Todo comenzó en agosto de 2019 con la conformación de la Mesa Técnica de Salud Mental, coordinada por el Ministerio de Salud (MINSAL) y el Servicio Nacional del Adulto Mayor (SENAMA). Expertos de la sociedad civil, la academia y organizaciones de personas mayores, incluyendo a Hogar de Cristo, colaboraron en este esfuerzo. La kinesióloga Doris García, jefa técnica nacional de la línea adulto mayor de Hogar de Cristo, destaca la importancia de esta iniciativa: “La salud mental del adulto mayor estaba muy invisibilizada, ya anterior a la pandemia las personas mayores tenían altas tasas de suicidio. Es muy importante que se haya relevado este problema, entendiendo que la salud mental en Chile está muy al debe, con muy poco presupuesto”.

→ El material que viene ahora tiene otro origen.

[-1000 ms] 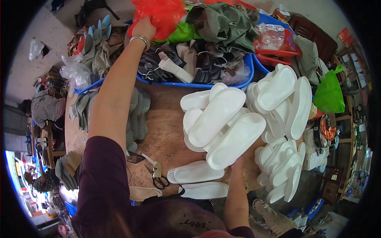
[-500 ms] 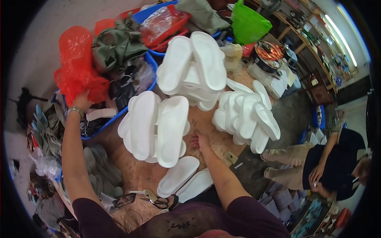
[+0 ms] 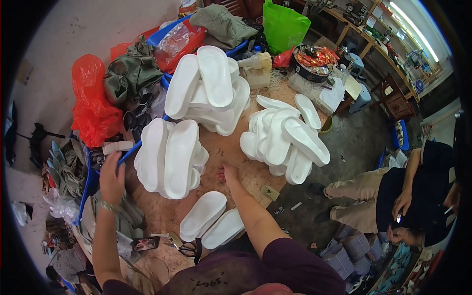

En 2022, se continuó trabajando en la implementación de la estrategia en sus cuatro dimensiones (promoción y prevención, trabajo intersectorial, formación e investigación). La misión ahora es difundir en todo el territorio nacional esta guía práctica de salud mental, cuyo cuidado no depende 100% de la persona mayor, sino que requiere identificar recursos individuales, familiares y comunitarios.
Recomendaciones Clave para la Salud Mental del Adulto Mayor (y el Cuidador)
Estas recomendaciones, aunque dirigidas al adulto mayor, son fundamentales para el entorno y, por ende, para el bienestar del cuidador:
- Cuide su salud física: Mantenerse activo contribuye a la fuerza y equilibrio, previniendo caídas y conservando la independencia. Si existe una discapacidad, pedir ayuda y usar asistencia técnica puede ser de gran utilidad.
- Establezca relaciones afectivas: Preocúpese por mantener relaciones afectivas a lo largo de toda la vida, más allá de la familia nuclear, ampliando redes de apoyo y participación. Anímese a explorar su comunidad y participar en instancias sociales.
- Realice actividades con propósito: Invierta tiempo y energía en actividades que le den sentido a su vida, como estudiar, tener buenas relaciones con vecinos, jardinería o aprender un nuevo idioma. La vejez es una oportunidad para explorar nuevas pasiones.
Identificación de Problemas de Salud Mental
Es importante estar atento a señales que puedan indicar dificultades en la salud mental:
- Tendencia a aislarse.
- Pérdidas importantes de memoria.
- Mala alimentación o falta de alimentación.
- Descuido en el arreglo personal.
- Emociones "a flor de piel" o reacciones muy intensas.
- Alteraciones del sueño (dormir poco, demasiado o mal).
- Preocupación excesiva por la enfermedad o la muerte.
- Consumo problemático de alcohol, drogas o medicamentos sin indicación médica.
Es crucial observar si ha habido cambios preocupantes en comparación con el comportamiento habitual y si esto genera preocupación en uno mismo o en otros. En cuanto a la medicación, es vital no confundir cómo y cuándo tomar diferentes fármacos y consultar al médico para su revisión y organización.
Acciones Recomendadas:
- Observe y cuestione: Pregúntese si ha notado cambios importantes que le preocupan.
- Comunique: Hable sobre lo que le pasa, incluso sobre la muerte si siente la necesidad.
- Consulte: Ante la duda, siempre pida ayuda profesional.
- Actúe: Si su vida o la de otros están en riesgo, comuníquelo o asista a la red de salud.
Apoyando a los Cuidadores: Una Tarea de Todos
Hablar con los cuidadores requiere mostrar amor y comprensión. Es fundamental ayudarles a encontrar oportunidades para tener tiempo libre y, si hay otros familiares en casa, animarlos a colaborar. La persona dependiente también puede sentir que es una carga, y es importante apoyarla para encontrar sentido a la vida, incluso con capacidades limitadas.
Líderes comunitarios, vecinos y otras personas de confianza pueden proporcionar apoyo, guía y ayuda continua. Es crucial buscar y promover el uso de organizaciones y recursos locales que ofrezcan respaldo a los cuidadores.